__YOUR ASSIGNMENT__.
The answer is a single number: the count of lines in the records below that contain the word "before".

__SUPPLIED DATA__.
* * *

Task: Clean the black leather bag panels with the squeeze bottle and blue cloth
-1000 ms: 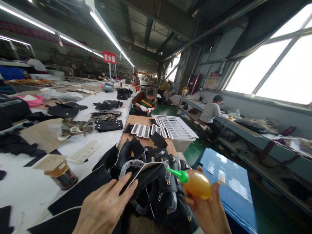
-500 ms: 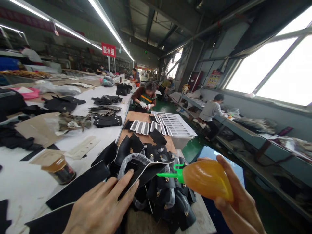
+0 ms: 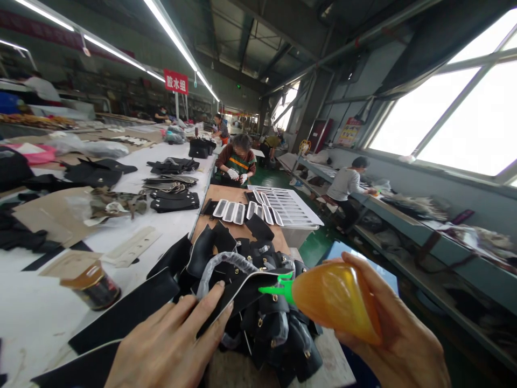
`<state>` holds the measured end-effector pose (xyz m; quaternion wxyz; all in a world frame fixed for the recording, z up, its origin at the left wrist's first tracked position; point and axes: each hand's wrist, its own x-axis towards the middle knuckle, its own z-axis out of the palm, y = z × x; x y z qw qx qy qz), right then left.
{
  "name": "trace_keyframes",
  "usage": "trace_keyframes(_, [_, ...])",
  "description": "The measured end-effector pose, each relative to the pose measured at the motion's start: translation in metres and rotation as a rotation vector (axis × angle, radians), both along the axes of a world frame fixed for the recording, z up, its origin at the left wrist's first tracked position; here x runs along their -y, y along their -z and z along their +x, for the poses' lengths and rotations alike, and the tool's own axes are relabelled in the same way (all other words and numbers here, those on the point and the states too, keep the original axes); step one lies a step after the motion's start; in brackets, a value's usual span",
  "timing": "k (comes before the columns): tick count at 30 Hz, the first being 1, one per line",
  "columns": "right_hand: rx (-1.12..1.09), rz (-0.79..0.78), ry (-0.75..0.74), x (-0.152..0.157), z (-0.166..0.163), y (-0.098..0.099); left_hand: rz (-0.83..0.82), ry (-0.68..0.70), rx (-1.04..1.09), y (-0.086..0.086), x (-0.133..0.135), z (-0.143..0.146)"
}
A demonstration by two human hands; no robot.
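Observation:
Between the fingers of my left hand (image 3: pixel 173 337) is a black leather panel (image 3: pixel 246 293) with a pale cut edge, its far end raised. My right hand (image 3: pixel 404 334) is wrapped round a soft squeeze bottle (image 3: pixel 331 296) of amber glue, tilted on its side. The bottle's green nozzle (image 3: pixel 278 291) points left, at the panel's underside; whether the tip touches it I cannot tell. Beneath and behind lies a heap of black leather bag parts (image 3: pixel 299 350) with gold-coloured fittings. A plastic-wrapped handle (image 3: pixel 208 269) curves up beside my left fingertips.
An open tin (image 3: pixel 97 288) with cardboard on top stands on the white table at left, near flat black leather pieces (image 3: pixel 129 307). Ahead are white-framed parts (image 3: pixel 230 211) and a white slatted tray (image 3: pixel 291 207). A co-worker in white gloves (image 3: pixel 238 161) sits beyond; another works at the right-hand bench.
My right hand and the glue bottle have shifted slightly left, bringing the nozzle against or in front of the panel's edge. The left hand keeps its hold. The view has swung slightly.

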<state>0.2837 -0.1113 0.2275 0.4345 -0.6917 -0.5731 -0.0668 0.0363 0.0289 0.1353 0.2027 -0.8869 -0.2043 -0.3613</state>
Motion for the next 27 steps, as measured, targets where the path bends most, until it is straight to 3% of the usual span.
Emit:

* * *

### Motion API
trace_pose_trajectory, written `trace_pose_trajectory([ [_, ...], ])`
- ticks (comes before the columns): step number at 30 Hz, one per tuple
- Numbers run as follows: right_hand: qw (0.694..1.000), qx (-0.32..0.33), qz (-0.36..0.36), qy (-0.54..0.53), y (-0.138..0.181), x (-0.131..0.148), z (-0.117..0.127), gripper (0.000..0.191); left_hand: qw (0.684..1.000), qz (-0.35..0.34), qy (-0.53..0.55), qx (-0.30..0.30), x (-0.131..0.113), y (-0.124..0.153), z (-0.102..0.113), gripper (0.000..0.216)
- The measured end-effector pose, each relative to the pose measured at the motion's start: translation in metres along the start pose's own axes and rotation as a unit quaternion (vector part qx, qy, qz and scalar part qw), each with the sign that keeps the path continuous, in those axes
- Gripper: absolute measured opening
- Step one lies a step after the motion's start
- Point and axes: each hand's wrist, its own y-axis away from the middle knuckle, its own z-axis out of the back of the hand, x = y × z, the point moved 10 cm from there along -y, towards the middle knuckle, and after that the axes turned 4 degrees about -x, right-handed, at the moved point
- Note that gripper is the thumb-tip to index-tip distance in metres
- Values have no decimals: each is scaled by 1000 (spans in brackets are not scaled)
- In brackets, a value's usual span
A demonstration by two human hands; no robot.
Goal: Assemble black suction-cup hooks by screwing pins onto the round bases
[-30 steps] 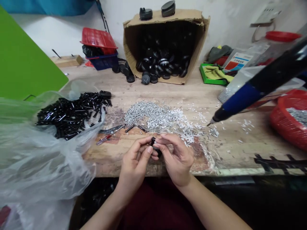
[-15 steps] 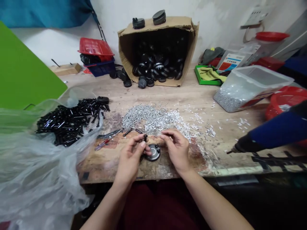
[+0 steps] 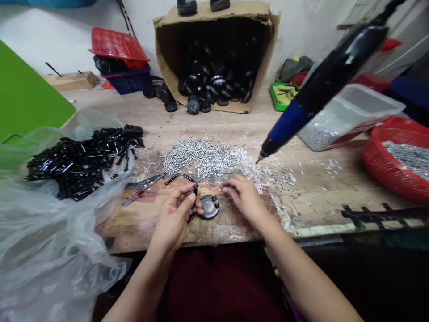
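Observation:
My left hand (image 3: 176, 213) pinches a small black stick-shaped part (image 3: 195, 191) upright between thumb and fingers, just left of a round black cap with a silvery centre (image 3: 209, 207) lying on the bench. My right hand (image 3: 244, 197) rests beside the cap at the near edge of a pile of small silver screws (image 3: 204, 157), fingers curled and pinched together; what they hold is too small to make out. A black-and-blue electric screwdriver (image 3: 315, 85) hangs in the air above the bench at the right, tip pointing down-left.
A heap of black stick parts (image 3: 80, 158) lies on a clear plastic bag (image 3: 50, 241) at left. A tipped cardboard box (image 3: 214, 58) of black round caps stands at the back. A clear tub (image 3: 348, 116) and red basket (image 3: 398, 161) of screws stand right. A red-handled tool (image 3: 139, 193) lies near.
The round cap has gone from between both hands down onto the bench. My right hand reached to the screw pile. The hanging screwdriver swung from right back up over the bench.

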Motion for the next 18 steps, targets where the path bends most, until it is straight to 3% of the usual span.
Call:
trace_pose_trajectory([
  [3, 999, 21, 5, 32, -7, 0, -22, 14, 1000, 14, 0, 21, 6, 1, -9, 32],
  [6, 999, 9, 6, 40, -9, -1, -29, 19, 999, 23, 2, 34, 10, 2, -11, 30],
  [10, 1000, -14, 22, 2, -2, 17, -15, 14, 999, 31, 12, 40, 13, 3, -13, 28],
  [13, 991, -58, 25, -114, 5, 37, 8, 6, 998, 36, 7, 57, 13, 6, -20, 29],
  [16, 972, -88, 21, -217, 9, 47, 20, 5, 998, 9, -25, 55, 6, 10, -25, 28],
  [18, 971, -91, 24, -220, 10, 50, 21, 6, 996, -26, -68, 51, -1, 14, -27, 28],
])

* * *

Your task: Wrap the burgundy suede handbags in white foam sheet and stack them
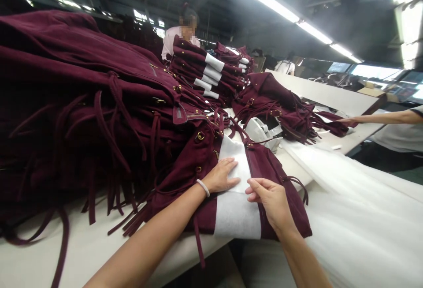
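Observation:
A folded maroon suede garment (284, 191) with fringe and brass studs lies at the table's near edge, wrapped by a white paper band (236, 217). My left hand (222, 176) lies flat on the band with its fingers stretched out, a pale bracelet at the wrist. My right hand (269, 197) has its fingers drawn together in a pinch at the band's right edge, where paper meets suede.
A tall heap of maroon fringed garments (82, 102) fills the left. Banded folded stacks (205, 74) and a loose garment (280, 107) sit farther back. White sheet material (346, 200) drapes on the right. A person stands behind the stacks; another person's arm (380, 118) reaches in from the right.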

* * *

__OUTPUT FOR THIS EXERCISE__.
2